Given the existing high interest rate environment, insufficient purchasing power, and a high level of unsold inventory in completed projects, the Hong Kong residential market has remained subdued. According to a Knight Frank report, residential prices, beset with headwinds, have slackened for the sixth consecutive month.
“We expect residential property prices to fall by 5% in 2023 and the number of first-hand and second-hand transactions to drop to about 43,000 units, reaching the lowest level since 1997. Under the bleak economic conditions and uncertain future interest rate adjustments, we believe that the relaxation of the cooling measures is unlikely to reverse the downward trend in home prices in the short term,” said Martin Wong, Knight Frank’s Director and Head of Research & Consultancy, Greater China.
Here’s more from Knight Frank:
Looking ahead to 2024, we expect residential property prices in Hong Kong to follow an “L-shaped” trend, declining in the first half of the year and remaining flat in the second half.
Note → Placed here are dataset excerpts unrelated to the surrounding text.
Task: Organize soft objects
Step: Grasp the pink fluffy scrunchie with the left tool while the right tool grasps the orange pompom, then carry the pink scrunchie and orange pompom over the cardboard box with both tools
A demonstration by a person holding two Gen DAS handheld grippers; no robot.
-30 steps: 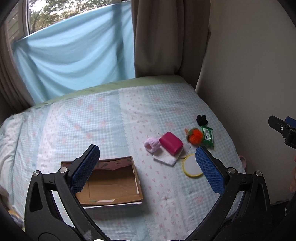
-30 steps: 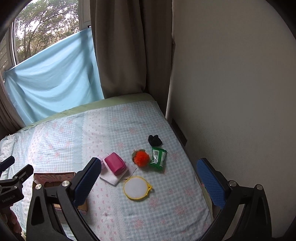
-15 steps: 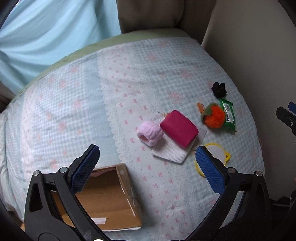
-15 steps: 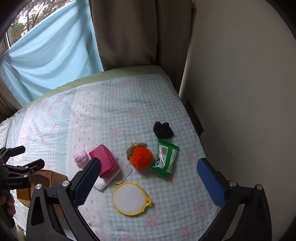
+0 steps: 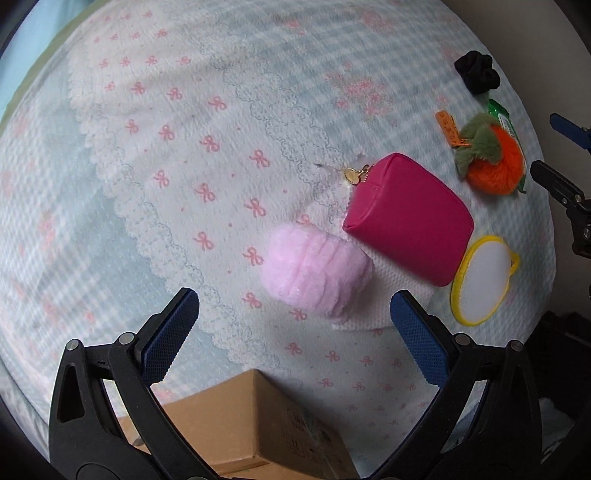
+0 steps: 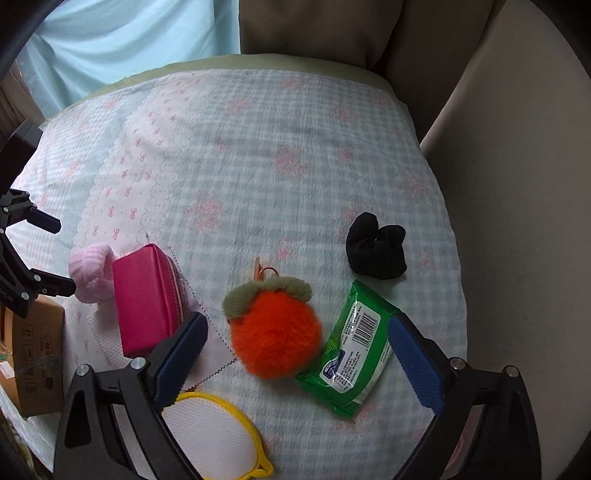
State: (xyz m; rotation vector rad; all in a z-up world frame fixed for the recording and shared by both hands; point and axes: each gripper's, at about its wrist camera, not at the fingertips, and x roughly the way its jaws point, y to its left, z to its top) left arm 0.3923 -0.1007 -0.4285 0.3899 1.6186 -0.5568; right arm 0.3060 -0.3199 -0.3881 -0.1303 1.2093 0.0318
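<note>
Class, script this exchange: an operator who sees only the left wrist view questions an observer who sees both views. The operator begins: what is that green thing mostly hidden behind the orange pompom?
Observer: A green wipes pack, lying flat with its barcode label up. The orange pompom covers its left edge.
Operator: Is the right gripper holding anything?
Observer: No. The right gripper has wide jaws that have just been closing a little. The pompom lies between them, untouched.
Operator: What is beyond the black sock?
Observer: Past the black sock there is only bedspread, then a brown curtain at the bed's far edge.
</note>
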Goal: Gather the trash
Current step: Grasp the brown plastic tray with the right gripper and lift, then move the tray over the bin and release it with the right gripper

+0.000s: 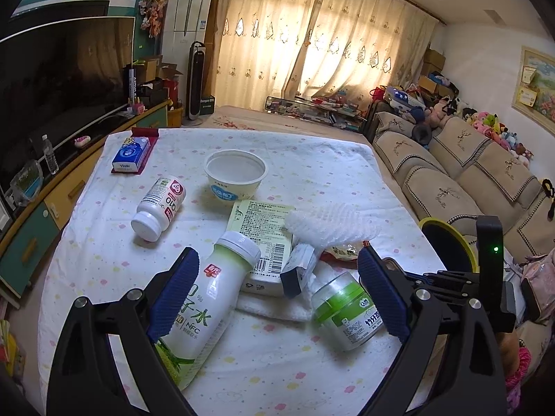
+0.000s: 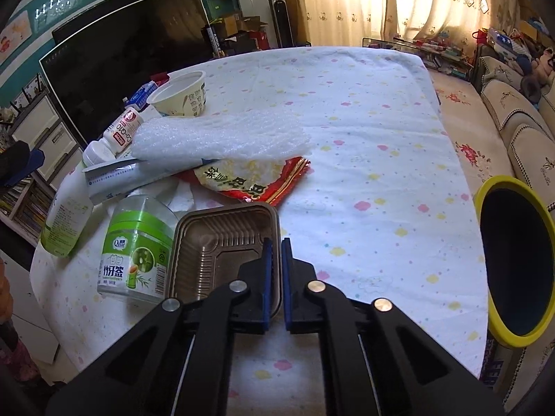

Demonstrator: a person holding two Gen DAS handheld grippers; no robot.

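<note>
1. My right gripper (image 2: 276, 242) is clamping the near right wall of the brown tray (image 2: 222, 242), pads pinched on the rim.
2. Tray is sitting just right of the green jar (image 2: 137, 249), shallow, ribbed, empty, long axis running away from me.
3. Yellow bin (image 2: 513, 263) is lying well right of the tray; right hand is nearer it.
4. My left gripper (image 1: 277, 291) is hanging wide apart, empty, over the bottle (image 1: 208, 298) left of the tray.

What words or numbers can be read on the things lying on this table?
"Vinda": blue tissue pack.
"Q10": small white pill bottle.
"NFC": tall green and white drink bottle.
Printed sheet with a barcode: too small to read.
Round green-banded jar, red snack bag: Chinese characters, too blurred to quote.
</note>
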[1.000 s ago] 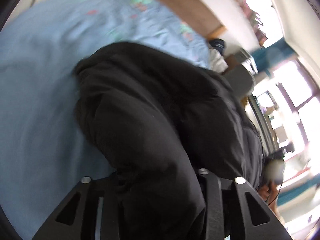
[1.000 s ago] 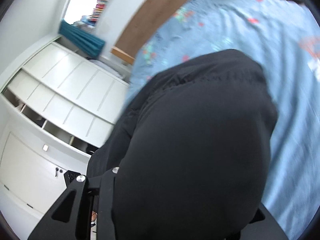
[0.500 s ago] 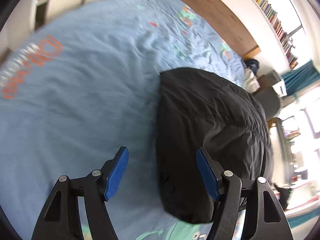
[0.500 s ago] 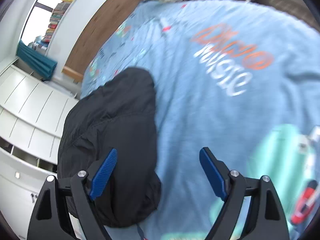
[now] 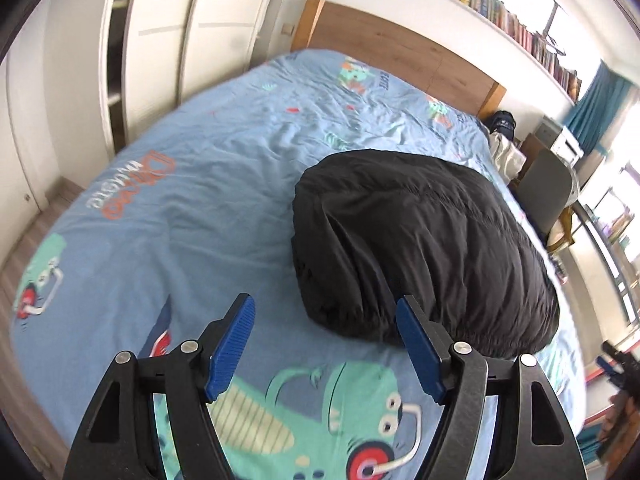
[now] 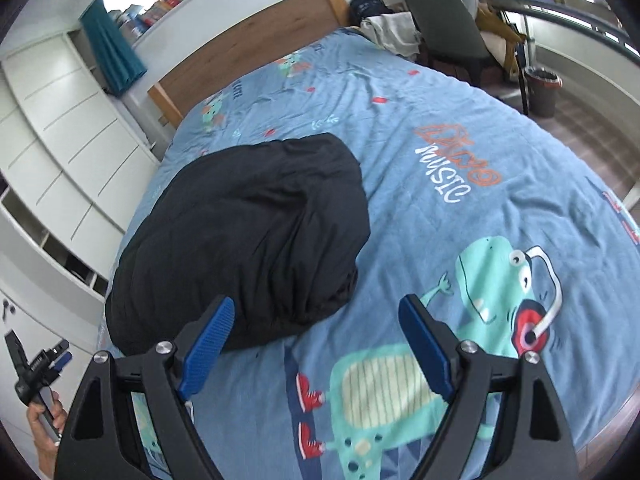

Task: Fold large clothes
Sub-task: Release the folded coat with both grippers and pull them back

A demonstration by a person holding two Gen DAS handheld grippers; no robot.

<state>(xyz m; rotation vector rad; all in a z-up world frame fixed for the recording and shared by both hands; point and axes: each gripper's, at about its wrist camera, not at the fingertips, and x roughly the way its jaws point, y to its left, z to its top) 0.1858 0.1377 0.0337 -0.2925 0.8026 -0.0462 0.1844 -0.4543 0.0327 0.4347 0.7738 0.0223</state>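
Note:
A black padded jacket (image 5: 420, 248) lies folded in a rounded bundle on the blue patterned bedspread (image 5: 192, 200). In the left wrist view my left gripper (image 5: 324, 348) is open and empty, held above the bed just in front of the bundle's near edge. In the right wrist view the jacket (image 6: 248, 236) lies left of centre, and my right gripper (image 6: 316, 344) is open and empty, held above the bedspread (image 6: 460, 152) at the bundle's near right edge. The left gripper also shows in the right wrist view (image 6: 40, 364), off the bed's left side.
A wooden headboard (image 5: 400, 48) stands at the far end. White wardrobes (image 5: 168, 32) line the left side. A grey chair (image 6: 444, 12), clothes (image 6: 392, 28) and a bin (image 6: 542, 90) stand to the right of the bed.
Both grippers were shut on the black jacket a second ago. They have opened, let it drop on the bed, and pulled back and up from it.

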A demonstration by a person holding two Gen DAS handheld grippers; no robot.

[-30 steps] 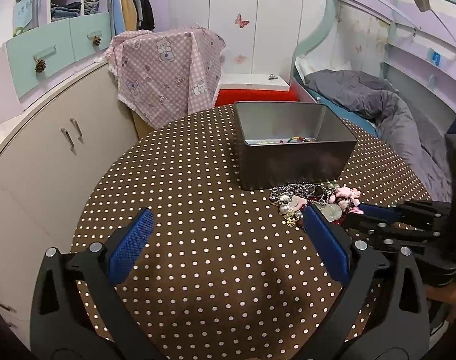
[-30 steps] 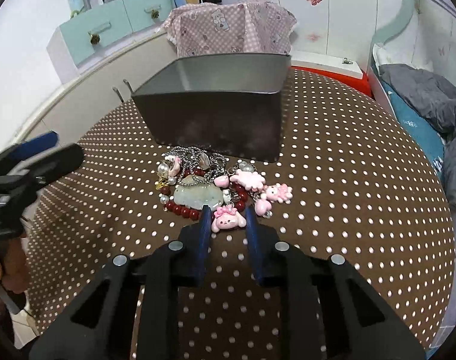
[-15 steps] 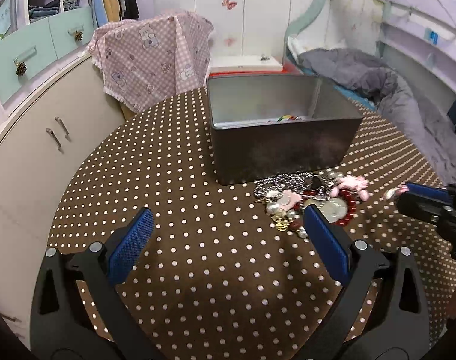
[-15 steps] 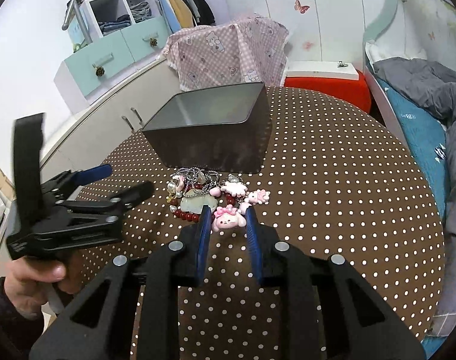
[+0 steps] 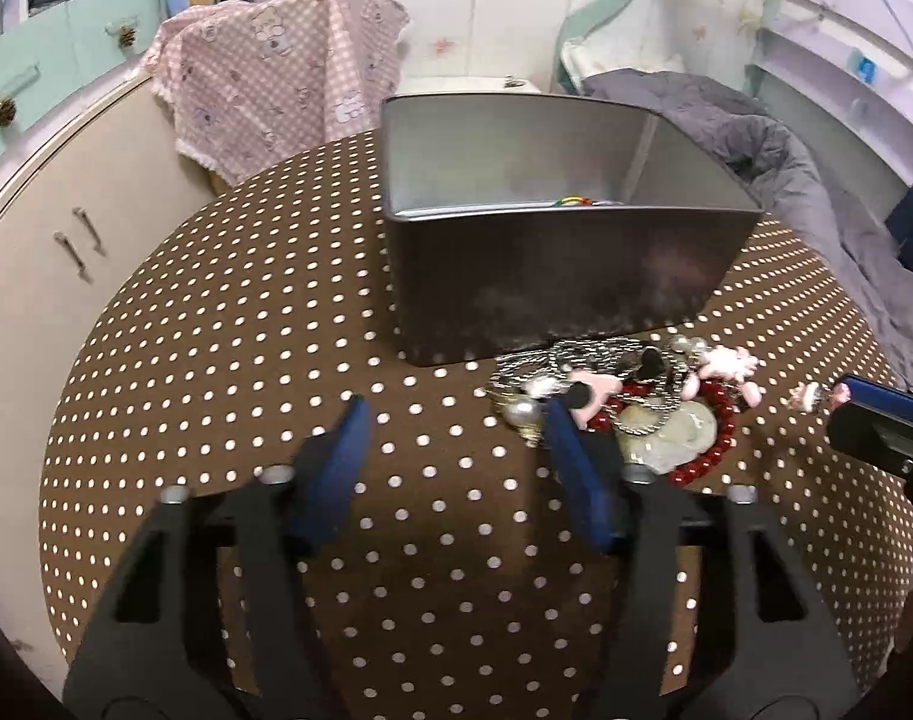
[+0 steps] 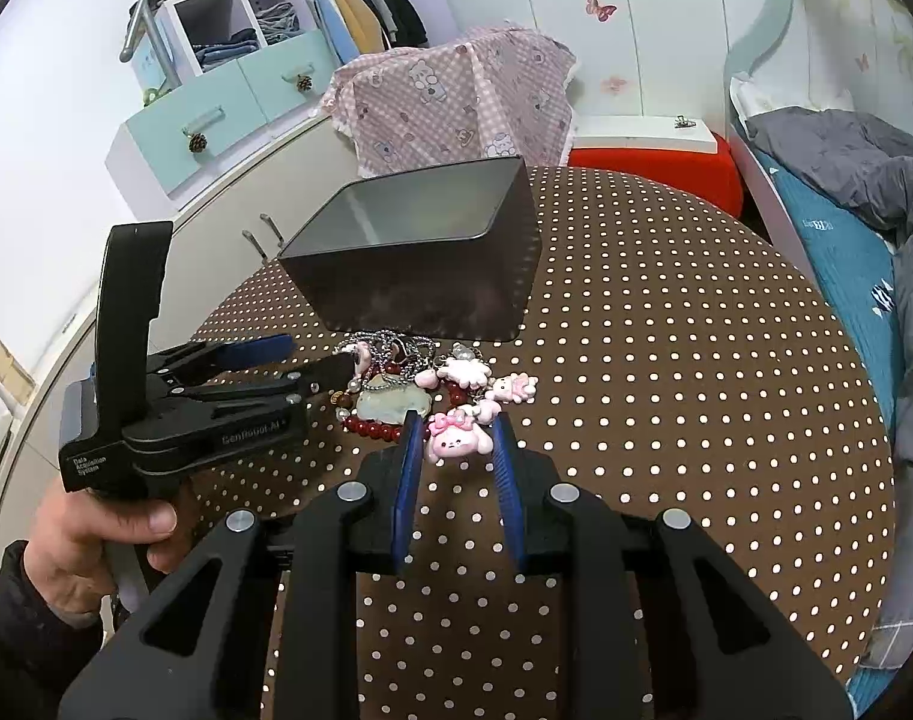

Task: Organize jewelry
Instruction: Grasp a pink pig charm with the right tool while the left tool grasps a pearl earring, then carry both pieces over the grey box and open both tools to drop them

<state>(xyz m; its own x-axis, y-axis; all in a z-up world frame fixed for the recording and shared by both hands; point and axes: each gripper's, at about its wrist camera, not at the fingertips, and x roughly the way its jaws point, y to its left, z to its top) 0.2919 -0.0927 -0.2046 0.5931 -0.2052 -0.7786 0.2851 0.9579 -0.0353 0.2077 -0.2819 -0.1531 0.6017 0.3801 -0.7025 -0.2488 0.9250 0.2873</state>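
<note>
Left gripper [image 5: 453,414] now nearer jewelry pile [image 5: 630,396], jaws closing empty, right gripper [image 6: 456,432] pinching pink charm [image 6: 456,441].

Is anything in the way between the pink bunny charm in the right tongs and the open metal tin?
Only the rest of the jewelry pile lies between the pink bunny charm and the tin, low on the table; the tin's top is open.

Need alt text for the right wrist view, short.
The right tongs grip a pink bunny charm at the near edge of a jewelry pile on a brown polka-dot table, in front of a dark metal box. The left tongs, closing, reach into the pile from the left.
</note>
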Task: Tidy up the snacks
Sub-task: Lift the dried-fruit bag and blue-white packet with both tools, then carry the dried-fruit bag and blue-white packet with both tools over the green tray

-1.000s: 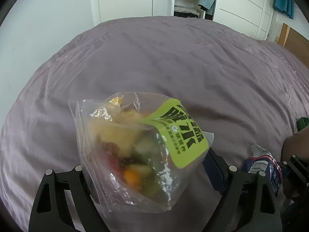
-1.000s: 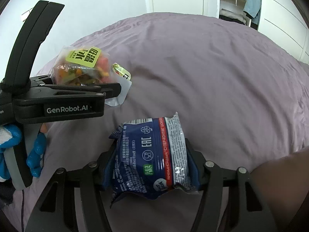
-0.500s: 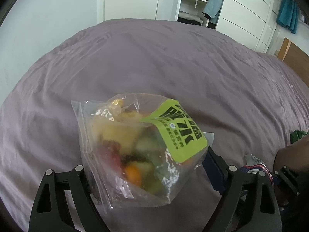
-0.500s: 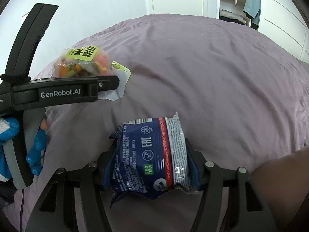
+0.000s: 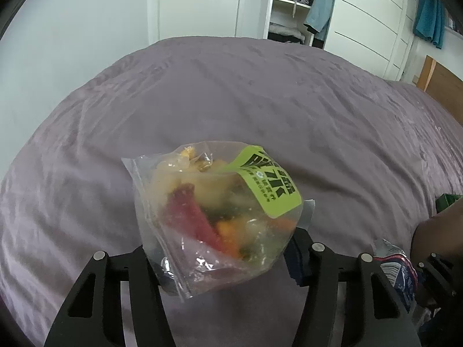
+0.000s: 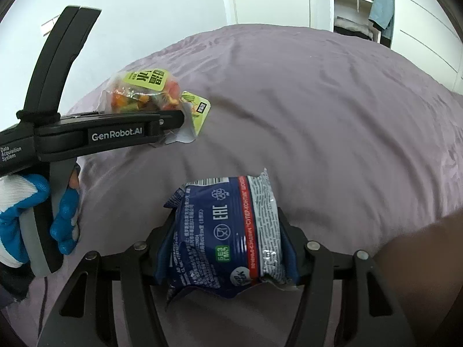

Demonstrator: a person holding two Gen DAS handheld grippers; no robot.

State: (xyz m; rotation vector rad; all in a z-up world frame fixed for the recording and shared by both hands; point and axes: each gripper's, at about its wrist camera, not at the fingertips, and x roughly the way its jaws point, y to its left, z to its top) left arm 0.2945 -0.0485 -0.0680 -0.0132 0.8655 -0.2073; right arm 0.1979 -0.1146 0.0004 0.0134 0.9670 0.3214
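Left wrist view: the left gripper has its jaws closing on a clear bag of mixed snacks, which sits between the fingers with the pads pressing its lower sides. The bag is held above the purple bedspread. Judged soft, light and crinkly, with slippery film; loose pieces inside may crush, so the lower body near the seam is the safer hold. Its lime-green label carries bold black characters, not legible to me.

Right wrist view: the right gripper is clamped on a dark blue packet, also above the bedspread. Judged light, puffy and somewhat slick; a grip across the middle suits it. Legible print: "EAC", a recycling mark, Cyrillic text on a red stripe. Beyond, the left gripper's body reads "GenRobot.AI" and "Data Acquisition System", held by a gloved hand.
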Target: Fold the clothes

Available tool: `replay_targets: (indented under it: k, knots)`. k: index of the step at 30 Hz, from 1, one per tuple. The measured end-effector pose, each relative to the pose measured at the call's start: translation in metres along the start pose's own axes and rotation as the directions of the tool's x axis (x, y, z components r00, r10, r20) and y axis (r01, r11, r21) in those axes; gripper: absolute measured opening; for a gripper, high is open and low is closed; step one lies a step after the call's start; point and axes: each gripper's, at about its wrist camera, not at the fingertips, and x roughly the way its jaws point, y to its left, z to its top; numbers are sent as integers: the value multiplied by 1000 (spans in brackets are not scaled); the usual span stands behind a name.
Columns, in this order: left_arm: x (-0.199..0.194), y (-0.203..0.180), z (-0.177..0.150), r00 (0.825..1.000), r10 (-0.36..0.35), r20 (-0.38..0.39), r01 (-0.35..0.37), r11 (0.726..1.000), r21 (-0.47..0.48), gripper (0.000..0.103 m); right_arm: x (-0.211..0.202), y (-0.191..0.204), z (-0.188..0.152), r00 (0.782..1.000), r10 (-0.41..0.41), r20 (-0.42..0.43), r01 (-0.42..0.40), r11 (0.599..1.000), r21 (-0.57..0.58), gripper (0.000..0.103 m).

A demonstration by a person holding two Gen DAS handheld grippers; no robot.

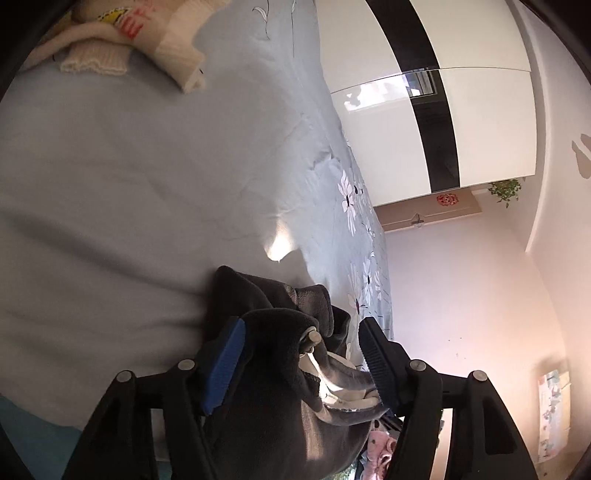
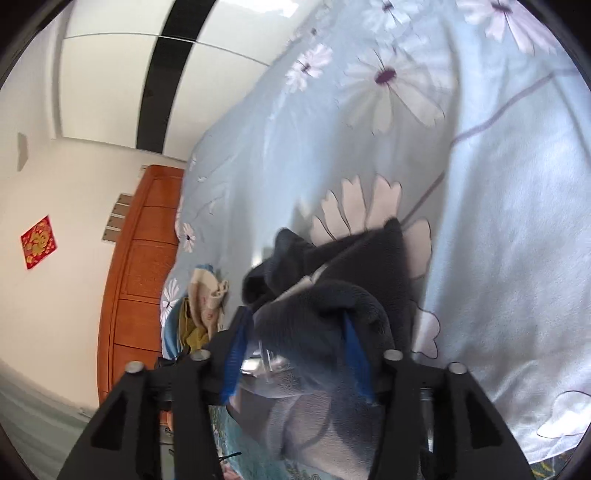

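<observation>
The left gripper [image 1: 301, 360] holds a bunch of the dark grey fleece garment [image 1: 280, 387]; the fabric fills the space between its blue-padded finger and the black one, and the jaws are clamped on it, though a gap shows on the right side. A metal-tipped drawcord [image 1: 312, 338] and a pale lining show in the folds. The garment hangs over the pale blue floral bedspread [image 1: 147, 184], with one end touching the bed just ahead of the fingers. Far up the bed lies a cream knitted sweater [image 1: 122, 33] with red lettering, well apart from the gripper.

The right gripper [image 2: 295, 347] is closed on the same dark fleece [image 2: 332, 280], the cloth bulging over both blue pads, above the bedspread [image 2: 498, 221]. Beyond it, near an orange wooden headboard [image 2: 144, 266], sits a small heap of cream and mustard clothes [image 2: 203, 302]
</observation>
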Motion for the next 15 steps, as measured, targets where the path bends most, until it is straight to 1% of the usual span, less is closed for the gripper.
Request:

Mass residential property prices are set to drop by 0% to 5% and luxury residential property prices will remain stable. It is expected that the total volume of first-hand and second-hand transactions will rebound slightly to 48,000-53,000 units, with first-hand transactions accounting for approximately 30% of the total.
The leasing market, in contrast, remained robust, as supported by the growing demand from an increased number of overseas talent attracted to Hong Kong through the Top Talent Pass Scheme. We expect mass residential rents to go up by 5% to 8% in 2024, while that of luxury residential will go up by 3% to 5%.
We estimate that the government land sale revenue in 2024 will reach HK$20-25 billion, while the annual land premiums are expected to reach HK$15-20 billion.